Незаметно вышли за околицу деревни. Алеша заговорил о первой их встрече в тайге. Вдруг, остановившись, он схватил мальчика за руку:
— Ника! Милый мой друг! Я знаю, ты очень хочешь на военного командира выучиться, — я помогу тебе. Я заберу тебя в Москву. Я уже и отцу черкнул об этом… В Москву! Туда, где живет Ленин…
— На командира? В Москву? Где живет Ленин? Меня?! — Никогда Алеша не видел более удивленного лица Никодима. — Алеша, да ты спятил! — Никодим сорвал папаху с головы Алеши и дотронулся до его лба рукой. — Лоб в нормальности, но умом ты тряхнулся… — снова было заговорил Никодим, но, взглянув Алеше в лицо, вдруг замолчал.
Легонькая, офицерская, из морозно-дымчатой мерлушки папаха Алеши вдруг закачалась в руках Никодима.
Друзья стояли один против другого с опущенными глазами.
Медвежонок, несколько дней находившийся в заточении в своем хлевке и соскучившийся по ребятам, терся головой и спиной то около одного, то около другого, но они не обращали на него внимания. Пестун лег на дорогу и, положив голову на вытянутые лапы, казалось, тоже задумался.
Морозный синий вечер сгущался в хрусткую, сверкающую и по снегу, и по лапам елей, и по небу самоцветными каменьями, звездную ночь.
Алеша без слов взял папаху из рук Никодима, натянул ее до самых ушей и один пошел в деревню.
Никодим и медвежонок остались у околицы на дороге.
Ночевал Алеша у хлебопеков.
На другой день Алеша задержался в штабе. Многие из вновь вступивших партизан с ближних заимок и деревень разъезжались по домам.

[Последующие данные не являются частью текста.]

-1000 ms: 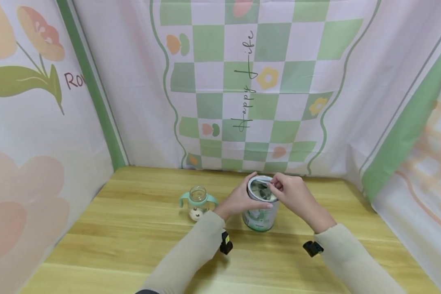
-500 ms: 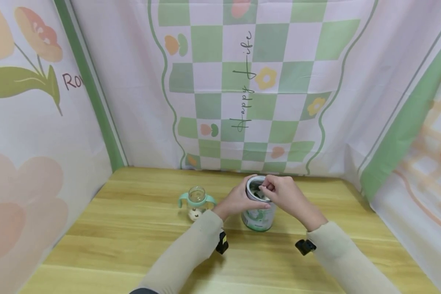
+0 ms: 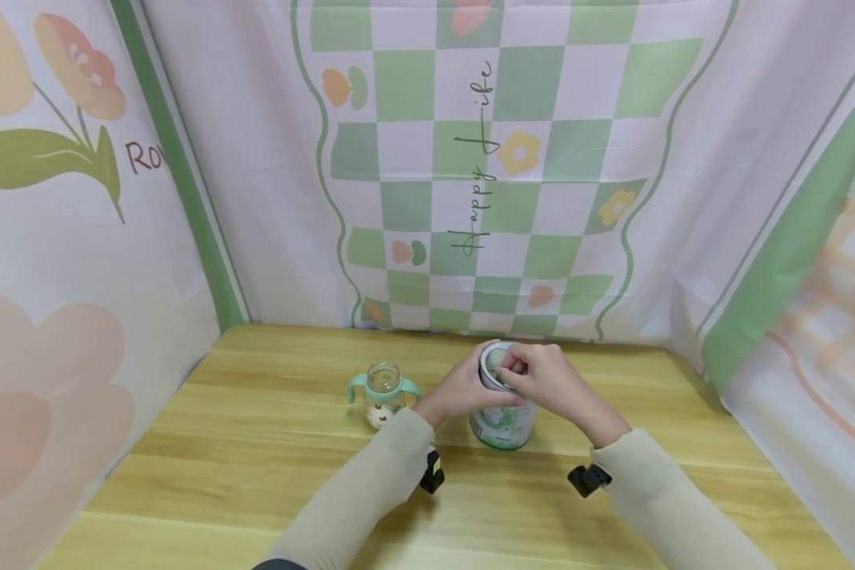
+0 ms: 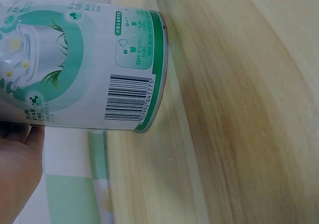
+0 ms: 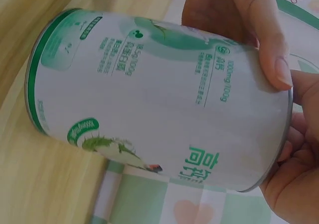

Варагушин поручал Алеше то составить арматурные списки на обмундирование и оружие, то писать подробные донесения о последних событиях в штаб партизанских групп, связь с которыми восстанавливалась.
Никодим уехал с поручениями в родное село Маральи Рожки.
Потом Алеша отправился с Жариковым в Усть-Утесовск по делам отряда. За это время Никодим с отцом и эскадроном партизан гонялись за бандой «черных гусар».
Вернувшись из Усть-Утесовска, Алеша с Жариковым тоже были брошены с отрядом к монгольской границе, на борьбу с остатками разбитой белогвардейщины.
Встретились друзья только через полгода в родном селе Никодима.
Загоревший в горячих песках Монголии, еще более повзрослевший Алеша и заметно вытянувшийся и окрепший Никодим в первый момент стояли один против другого, удивленные происшедшими переменами в их фигурах и лицах.